_PROBLEM_.
Beginning with the very first line, please reproduce the entries exactly through the line containing "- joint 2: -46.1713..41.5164".

------ SOURCE RECORDS

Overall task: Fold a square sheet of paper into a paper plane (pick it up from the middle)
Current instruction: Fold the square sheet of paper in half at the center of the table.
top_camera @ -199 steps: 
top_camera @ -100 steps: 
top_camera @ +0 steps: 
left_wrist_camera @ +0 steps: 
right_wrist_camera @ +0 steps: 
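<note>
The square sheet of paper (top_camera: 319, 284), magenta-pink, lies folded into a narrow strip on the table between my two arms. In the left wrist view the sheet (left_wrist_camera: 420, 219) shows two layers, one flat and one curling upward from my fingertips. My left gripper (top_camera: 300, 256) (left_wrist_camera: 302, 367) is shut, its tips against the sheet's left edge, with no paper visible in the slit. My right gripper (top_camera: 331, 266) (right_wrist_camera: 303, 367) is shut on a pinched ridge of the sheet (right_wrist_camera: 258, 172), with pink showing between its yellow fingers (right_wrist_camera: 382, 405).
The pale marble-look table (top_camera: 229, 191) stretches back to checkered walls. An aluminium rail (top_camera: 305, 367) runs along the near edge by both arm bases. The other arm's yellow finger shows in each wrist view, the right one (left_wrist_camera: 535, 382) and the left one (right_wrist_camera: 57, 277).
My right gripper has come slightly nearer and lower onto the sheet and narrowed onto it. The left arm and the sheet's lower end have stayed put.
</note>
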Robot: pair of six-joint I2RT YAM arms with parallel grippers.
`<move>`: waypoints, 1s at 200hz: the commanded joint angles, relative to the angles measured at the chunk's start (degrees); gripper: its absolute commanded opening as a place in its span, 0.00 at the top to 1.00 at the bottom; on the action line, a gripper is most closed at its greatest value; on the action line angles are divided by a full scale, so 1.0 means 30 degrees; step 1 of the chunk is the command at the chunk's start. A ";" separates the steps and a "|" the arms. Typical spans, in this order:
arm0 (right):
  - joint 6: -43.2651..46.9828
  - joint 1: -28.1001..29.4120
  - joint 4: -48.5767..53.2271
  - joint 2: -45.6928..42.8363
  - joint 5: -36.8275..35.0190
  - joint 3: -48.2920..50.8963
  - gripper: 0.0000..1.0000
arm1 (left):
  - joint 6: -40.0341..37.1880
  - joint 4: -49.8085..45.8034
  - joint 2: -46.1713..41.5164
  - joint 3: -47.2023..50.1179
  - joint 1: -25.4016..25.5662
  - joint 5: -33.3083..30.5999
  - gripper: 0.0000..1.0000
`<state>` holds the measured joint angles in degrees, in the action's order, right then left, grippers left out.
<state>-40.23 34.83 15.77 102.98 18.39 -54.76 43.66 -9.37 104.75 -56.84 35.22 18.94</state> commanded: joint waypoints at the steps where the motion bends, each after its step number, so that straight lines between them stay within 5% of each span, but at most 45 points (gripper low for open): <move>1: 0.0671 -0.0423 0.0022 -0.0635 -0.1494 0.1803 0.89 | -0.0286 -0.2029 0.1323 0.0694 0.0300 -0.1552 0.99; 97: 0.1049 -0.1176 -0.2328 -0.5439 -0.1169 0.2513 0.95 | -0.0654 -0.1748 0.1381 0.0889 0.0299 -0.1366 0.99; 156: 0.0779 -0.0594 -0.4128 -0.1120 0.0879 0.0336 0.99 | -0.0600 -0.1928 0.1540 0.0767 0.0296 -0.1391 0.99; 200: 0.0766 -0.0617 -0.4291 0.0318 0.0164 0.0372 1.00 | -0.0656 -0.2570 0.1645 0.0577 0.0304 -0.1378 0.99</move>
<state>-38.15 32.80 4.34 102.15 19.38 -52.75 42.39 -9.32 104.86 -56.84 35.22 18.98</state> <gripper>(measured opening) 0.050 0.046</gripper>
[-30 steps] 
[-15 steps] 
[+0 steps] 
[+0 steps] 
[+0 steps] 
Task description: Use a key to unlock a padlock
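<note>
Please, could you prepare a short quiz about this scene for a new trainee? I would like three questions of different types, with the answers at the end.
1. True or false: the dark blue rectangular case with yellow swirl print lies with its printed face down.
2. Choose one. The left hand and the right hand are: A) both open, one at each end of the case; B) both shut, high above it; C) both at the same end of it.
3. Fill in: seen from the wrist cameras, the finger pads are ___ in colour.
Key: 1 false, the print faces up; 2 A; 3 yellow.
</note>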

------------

_SOLVED PROBLEM_.
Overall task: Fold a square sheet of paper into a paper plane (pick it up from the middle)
Current instruction: Fold the square sheet of paper in half at the center of the table.
top_camera @ -199 steps: 
top_camera @ -100 steps: 
top_camera @ +0 steps: 
left_wrist_camera @ +0 steps: 
right_wrist_camera @ +0 steps: 
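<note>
The square sheet of paper (top_camera: 319, 284), magenta-pink, lies folded into a narrow strip on the table between my two arms. In the left wrist view the sheet (left_wrist_camera: 420, 219) shows two layers, one flat and one curling upward from my fingertips. My left gripper (top_camera: 300, 256) (left_wrist_camera: 302, 367) is shut, its tips against the sheet's left edge, with no paper visible in the slit. My right gripper (top_camera: 331, 266) (right_wrist_camera: 303, 367) is shut on a pinched ridge of the sheet (right_wrist_camera: 258, 172), with pink showing between its yellow fingers (right_wrist_camera: 382, 405).
The pale marble-look table (top_camera: 229, 191) stretches back to checkered walls. An aluminium rail (top_camera: 305, 367) runs along the near edge by both arm bases. The other arm's yellow finger shows in each wrist view, the right one (left_wrist_camera: 535, 382) and the left one (right_wrist_camera: 57, 277).
My right gripper has come slightly nearer and lower onto the sheet and narrowed onto it. The left arm and the sheet's lower end have stayed put.
</note>
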Robot: pair of six-joint I2RT YAM arms with parallel grippers.
`<move>`: waypoints, 1s at 200hz: the commanded joint angles, relative to the angles measured at the chunk's start (degrees); gripper: its absolute commanded opening as a place in its span, 0.00 at the top to 1.00 at the bottom; on the action line, a gripper is most closed at its greatest value; on the action line angles are divided by a full scale, so 1.0 means 30 degrees; step 1 of the chunk is the command at the chunk's start. A ";" separates the steps and a "|" the arms. Typical spans, in this order:
arm0 (right):
  - joint 6: -43.2651..46.9828
  - joint 1: -28.1001..29.4120
  - joint 4: -48.5767..53.2271
  - joint 2: -45.6928..42.8363
  - joint 5: -36.8275..35.0190
  - joint 3: -48.2920..50.8963
  - gripper: 0.0000..1.0000
arm1 (left):
  - joint 6: -40.0341..37.1880
  - joint 4: -49.8085..45.8034
  - joint 2: -46.1713..41.5164

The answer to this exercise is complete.